= Action item =
Give back an exact copy of the lines in the records below, from the line that has "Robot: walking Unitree" through the line that has "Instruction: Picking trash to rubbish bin", and nothing besides.

Stored data entries
•••••
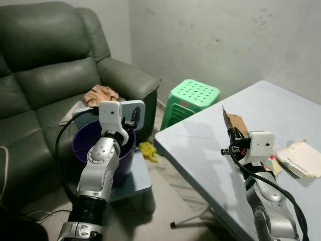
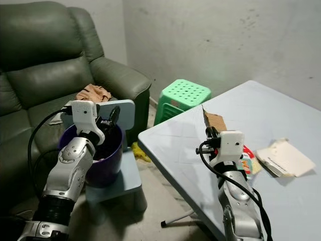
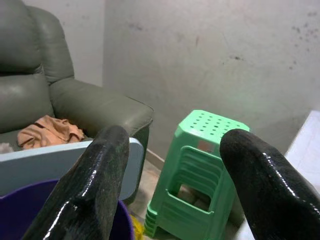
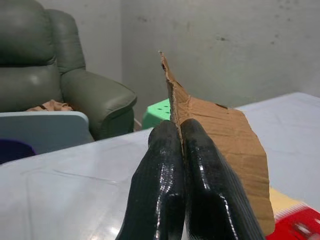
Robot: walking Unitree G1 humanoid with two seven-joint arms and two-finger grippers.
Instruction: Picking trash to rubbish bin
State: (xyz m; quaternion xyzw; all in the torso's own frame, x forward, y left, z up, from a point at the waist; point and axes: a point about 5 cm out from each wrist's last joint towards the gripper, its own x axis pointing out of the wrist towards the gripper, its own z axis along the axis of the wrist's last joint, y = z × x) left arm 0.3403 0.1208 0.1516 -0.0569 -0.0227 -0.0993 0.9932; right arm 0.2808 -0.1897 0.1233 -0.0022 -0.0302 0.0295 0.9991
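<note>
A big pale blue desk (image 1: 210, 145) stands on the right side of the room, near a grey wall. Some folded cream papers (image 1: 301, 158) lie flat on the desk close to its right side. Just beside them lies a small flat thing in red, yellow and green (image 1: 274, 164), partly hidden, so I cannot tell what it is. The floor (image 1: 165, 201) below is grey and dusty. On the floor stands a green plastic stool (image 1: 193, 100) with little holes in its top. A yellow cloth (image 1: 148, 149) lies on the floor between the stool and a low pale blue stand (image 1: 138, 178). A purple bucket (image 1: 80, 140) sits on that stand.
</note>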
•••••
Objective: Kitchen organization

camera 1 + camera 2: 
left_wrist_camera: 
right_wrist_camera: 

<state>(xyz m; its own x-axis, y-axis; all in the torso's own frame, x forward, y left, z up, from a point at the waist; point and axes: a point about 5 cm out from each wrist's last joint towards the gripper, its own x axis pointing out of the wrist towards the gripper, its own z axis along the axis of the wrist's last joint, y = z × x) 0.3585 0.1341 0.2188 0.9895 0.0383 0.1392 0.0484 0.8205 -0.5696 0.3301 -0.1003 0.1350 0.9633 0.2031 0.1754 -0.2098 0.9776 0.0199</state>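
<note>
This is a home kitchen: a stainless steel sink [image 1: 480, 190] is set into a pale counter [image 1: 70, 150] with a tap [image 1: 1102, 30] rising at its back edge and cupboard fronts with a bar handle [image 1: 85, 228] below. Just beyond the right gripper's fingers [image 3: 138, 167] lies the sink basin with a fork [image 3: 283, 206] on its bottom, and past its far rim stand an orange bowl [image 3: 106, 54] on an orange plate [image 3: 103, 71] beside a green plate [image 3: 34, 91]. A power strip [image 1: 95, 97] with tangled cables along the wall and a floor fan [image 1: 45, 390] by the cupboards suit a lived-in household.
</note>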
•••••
= Exercise response =
Robot: walking Unitree G1 humanoid with two seven-joint arms and two-finger grippers.
Instruction: Picking trash to rubbish bin

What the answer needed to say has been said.